Re: [PATCH RFC] KVM: x86/mmu: Remove KVM memory shrinker

From: Sean Christopherson
Date: Thu May 05 2022 - 12:31:05 EST


On Tue, May 03, 2022, Vipin Sharma wrote:
> KVM memory shrinker is only used in the shadow paging. Most of the L1
> guests are backed by TDP (Two Dimensional Paging) which do not use the
> shrinker, only L2 guests are backed by shadow paging.

Nit, the TDP MMU doesn't use the shrinker, but legacy MMU, which supports TDP,
does.

> KVM memory shrinker can cause guests performance to degrade if any other
> process (VM or non-VM) in the same or different cgroup in kernel causes
> memory shrinker to run.

Ah, but digging into this aspect reveals that per-memcg shrinkers were added in
2015 by commit cb731d6c62bb ("vmscan: per memory cgroup slab shrinkers").
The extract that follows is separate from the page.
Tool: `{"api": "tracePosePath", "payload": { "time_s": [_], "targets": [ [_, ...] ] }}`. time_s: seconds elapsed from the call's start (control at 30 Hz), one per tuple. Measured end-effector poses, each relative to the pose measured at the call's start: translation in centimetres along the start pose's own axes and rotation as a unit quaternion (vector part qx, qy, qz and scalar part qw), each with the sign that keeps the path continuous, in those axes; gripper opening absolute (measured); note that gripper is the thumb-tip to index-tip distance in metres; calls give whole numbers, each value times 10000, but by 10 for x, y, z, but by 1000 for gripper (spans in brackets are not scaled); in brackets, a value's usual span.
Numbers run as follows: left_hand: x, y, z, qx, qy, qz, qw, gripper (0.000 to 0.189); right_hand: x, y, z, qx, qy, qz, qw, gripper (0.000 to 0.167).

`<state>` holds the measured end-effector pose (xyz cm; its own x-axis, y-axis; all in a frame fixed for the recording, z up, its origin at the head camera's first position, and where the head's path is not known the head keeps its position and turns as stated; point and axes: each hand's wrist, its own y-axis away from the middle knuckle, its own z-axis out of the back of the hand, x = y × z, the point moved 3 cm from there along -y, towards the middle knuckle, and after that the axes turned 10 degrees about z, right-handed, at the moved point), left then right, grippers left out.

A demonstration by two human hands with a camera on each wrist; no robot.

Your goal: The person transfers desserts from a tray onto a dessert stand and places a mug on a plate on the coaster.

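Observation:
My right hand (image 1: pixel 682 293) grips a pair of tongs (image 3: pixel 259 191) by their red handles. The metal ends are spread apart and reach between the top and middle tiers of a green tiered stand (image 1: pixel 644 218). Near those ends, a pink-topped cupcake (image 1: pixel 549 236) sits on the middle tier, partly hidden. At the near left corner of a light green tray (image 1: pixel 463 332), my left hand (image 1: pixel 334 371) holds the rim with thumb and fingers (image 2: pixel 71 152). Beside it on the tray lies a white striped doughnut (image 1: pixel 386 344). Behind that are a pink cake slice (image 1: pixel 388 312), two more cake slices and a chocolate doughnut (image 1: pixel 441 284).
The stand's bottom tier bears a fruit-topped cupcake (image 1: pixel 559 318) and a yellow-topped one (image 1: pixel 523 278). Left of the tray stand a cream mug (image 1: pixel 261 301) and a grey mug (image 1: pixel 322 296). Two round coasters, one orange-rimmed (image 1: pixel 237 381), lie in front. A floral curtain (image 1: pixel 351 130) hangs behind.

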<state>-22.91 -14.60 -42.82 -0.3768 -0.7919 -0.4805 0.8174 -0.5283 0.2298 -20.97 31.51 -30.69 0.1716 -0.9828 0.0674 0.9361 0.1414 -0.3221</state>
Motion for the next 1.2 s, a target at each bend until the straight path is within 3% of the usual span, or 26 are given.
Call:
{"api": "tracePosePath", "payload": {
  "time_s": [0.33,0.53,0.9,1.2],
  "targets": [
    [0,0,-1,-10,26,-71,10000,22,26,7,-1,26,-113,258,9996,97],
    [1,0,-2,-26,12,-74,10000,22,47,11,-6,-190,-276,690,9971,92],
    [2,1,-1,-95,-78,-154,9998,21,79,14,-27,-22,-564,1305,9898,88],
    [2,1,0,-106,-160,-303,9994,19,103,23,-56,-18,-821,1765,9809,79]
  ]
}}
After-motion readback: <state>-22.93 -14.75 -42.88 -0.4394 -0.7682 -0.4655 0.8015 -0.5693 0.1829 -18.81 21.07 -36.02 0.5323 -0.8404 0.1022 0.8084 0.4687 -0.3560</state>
I
haven't dug too deep, but presumably it wouldn't be all that difficult to support
SHRINKER_MEMCG_AWARE in KVM. That's quite tempting to support as it would/could
guard against an unintentional DoS of sorts against L1 from L2, e.g. if L1 doesn't
cap the number of TDP SPTEs it creates (*cough* TDP MMU *cough*) and ends up
creating a large number of SPTEs for L2. IIUC, that sort of scenario was the
primary motivation for commit 2de4085cccea ("KVM: x86/MMU: Recursively zap nested
TDP SPs when zapping last/only parent").

> The KVM memory shrinker was introduced in 2008,
> commit 3ee16c814511 ("KVM: MMU: allow the vm to shrink the kvm mmu
> shadow caches"), each invocation of shrinker only released 1 shadow page
> in 1 VM. This behavior was not effective until the batch zapping commit
> was added in 2020, commit ebdb292dac79 ("KVM: x86/mmu: Batch zap MMU
> pages when shrinking the slab"), which zaps multiple pages but still in
> 1 VM for each shrink invocation. Overall, this feature existed for many
> years without providing meaningful benefit.
>
> Signed-off-by: Vipin Sharma <vipinsh@xxxxxxxxxx>
> ---
> arch/x86/kvm/mmu/mmu.c | 99 ++----------------------------------------
> 1 file changed, 3 insertions(+), 96 deletions(-)
>
> diff --git a/arch/x86/kvm/mmu/mmu.c b/arch/x86/kvm/mmu/mmu.c
> index 4e8d546431eb..80618c847ce2 100644
> --- a/arch/x86/kvm/mmu/mmu.c
> +++ b/arch/x86/kvm/mmu/mmu.c
> @@ -178,7 +178,6 @@ struct kvm_shadow_walk_iterator {
>
> static struct kmem_cache *pte_list_desc_cache;
> struct kmem_cache *mmu_page_header_cache;
> -static struct percpu_counter kvm_total_used_mmu_pages;
>
> static void mmu_spte_set(u64 *sptep, u64 spte);
>
> @@ -1658,16 +1657,9 @@ static int is_empty_shadow_page(u64 *spt)
> }
> #endif
>
> -/*
> - * This value is the sum of all of the kvm instances's
> - * kvm->arch.n_used_mmu_pages values. We need a global,
> - * aggregate version in order to make the slab shrinker
> - * faster
> - */
> -static inline void kvm_mod_used_mmu_pages(struct kvm *kvm, long nr)
> +static inline void kvm_used_mmu_pages(struct kvm *kvm, long nr)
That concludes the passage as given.